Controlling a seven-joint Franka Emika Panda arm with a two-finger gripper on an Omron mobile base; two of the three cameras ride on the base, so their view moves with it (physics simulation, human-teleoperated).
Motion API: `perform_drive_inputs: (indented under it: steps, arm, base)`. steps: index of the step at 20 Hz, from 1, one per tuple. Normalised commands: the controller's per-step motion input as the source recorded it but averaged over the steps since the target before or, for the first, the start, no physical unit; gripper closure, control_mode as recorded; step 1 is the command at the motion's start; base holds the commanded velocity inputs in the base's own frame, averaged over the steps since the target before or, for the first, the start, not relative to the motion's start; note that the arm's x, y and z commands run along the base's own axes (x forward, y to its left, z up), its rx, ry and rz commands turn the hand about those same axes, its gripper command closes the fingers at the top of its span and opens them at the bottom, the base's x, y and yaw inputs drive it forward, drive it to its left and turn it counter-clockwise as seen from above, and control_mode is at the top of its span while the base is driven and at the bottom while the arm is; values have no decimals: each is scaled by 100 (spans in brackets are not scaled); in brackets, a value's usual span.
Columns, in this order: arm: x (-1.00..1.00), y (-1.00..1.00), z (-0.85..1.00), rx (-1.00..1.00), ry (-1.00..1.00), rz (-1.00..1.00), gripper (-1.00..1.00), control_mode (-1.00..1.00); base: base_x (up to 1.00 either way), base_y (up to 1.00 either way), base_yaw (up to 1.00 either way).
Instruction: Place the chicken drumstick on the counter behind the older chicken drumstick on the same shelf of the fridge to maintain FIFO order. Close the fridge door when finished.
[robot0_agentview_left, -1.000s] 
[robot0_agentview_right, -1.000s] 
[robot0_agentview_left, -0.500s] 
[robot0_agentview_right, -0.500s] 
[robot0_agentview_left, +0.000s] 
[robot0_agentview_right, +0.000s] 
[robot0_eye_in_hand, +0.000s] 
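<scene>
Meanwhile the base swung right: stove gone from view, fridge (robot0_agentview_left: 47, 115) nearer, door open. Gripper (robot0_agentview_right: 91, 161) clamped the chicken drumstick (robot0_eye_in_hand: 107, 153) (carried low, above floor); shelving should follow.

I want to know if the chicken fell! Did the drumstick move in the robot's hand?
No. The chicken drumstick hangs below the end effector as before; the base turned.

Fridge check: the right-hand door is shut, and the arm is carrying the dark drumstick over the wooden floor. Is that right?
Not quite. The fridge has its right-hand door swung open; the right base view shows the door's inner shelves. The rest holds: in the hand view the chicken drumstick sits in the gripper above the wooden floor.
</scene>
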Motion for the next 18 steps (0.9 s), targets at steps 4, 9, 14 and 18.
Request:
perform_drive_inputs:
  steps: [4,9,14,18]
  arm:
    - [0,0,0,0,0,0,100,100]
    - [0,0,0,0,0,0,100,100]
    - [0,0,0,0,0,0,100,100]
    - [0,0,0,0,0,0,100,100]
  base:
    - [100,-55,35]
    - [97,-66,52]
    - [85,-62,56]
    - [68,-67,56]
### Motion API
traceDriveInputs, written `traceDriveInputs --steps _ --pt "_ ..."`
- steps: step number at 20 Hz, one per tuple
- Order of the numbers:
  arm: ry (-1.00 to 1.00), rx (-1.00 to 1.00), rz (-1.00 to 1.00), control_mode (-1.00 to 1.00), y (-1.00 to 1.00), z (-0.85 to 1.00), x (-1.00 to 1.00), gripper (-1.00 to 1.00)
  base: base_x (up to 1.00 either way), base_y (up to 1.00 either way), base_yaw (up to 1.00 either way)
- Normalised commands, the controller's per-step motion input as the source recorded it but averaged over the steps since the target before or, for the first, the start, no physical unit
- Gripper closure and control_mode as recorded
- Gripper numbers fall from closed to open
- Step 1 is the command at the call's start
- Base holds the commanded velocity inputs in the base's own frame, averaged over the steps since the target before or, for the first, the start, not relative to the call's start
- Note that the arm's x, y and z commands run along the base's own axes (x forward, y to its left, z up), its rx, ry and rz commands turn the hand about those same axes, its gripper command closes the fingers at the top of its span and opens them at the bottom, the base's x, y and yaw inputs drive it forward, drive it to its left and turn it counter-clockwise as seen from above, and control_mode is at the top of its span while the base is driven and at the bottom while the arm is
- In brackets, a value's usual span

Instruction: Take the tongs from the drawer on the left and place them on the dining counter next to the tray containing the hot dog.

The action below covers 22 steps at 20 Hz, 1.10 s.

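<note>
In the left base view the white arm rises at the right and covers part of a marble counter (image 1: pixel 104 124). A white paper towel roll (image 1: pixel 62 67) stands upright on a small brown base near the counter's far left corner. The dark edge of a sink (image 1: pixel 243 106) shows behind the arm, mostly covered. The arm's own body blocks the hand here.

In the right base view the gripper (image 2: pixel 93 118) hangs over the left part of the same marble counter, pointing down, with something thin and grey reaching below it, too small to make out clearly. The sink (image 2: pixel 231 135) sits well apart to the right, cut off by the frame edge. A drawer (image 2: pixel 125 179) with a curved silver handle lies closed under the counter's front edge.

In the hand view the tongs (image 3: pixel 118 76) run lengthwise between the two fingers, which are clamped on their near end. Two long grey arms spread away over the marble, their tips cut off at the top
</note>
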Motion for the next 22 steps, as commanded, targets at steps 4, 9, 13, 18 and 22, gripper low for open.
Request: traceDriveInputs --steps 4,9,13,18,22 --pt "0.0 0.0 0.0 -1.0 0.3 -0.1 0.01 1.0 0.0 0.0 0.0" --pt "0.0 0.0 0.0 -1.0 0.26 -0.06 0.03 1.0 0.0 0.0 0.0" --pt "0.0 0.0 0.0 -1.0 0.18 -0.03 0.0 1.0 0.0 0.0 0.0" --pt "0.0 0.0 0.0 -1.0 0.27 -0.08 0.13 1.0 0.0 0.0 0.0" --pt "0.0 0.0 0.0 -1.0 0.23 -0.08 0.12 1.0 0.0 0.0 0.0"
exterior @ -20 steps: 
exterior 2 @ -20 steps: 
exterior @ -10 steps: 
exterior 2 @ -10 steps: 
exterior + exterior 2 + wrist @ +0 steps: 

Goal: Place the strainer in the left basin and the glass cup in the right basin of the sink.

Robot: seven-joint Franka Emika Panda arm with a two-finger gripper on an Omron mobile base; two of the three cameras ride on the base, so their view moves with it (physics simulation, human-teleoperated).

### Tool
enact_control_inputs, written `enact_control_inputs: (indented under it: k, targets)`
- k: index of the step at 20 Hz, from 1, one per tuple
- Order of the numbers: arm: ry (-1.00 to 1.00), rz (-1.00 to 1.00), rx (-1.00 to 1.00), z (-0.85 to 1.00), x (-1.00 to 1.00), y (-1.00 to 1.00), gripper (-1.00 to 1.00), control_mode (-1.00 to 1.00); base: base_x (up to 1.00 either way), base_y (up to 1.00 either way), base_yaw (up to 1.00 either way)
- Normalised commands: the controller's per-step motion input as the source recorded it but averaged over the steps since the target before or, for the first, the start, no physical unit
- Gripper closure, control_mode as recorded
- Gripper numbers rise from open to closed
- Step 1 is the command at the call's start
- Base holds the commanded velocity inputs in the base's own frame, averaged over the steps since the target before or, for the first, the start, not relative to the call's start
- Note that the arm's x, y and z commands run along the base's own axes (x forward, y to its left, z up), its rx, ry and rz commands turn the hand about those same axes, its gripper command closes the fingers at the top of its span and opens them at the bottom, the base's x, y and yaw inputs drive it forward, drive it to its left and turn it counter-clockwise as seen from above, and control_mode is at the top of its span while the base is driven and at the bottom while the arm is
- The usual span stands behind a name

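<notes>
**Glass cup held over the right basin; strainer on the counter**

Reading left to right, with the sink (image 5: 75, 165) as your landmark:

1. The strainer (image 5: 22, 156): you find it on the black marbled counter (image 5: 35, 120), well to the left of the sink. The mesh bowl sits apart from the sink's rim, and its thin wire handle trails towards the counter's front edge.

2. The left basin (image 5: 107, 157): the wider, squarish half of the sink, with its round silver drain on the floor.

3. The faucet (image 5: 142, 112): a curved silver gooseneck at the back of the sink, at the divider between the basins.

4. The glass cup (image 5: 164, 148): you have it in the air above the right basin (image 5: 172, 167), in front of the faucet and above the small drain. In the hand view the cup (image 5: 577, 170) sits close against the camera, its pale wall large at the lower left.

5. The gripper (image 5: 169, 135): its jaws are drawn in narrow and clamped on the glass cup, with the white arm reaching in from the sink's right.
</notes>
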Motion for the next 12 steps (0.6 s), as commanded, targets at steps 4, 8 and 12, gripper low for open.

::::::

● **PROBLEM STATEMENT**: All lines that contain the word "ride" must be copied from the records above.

● **ANSWER TO THE EXERCISE**:
Controlling a seven-joint Franka Emika Panda arm with a two-finger gripper on an Omron mobile base; two of the three cameras ride on the base, so their view moves with it (physics simulation, human-teleoperated).
Robot: seven-joint Franka Emika Panda arm with a two-finger gripper on an Omron mobile base; two of the three cameras ride on the base, so their view moves with it (physics simulation, human-teleoperated).

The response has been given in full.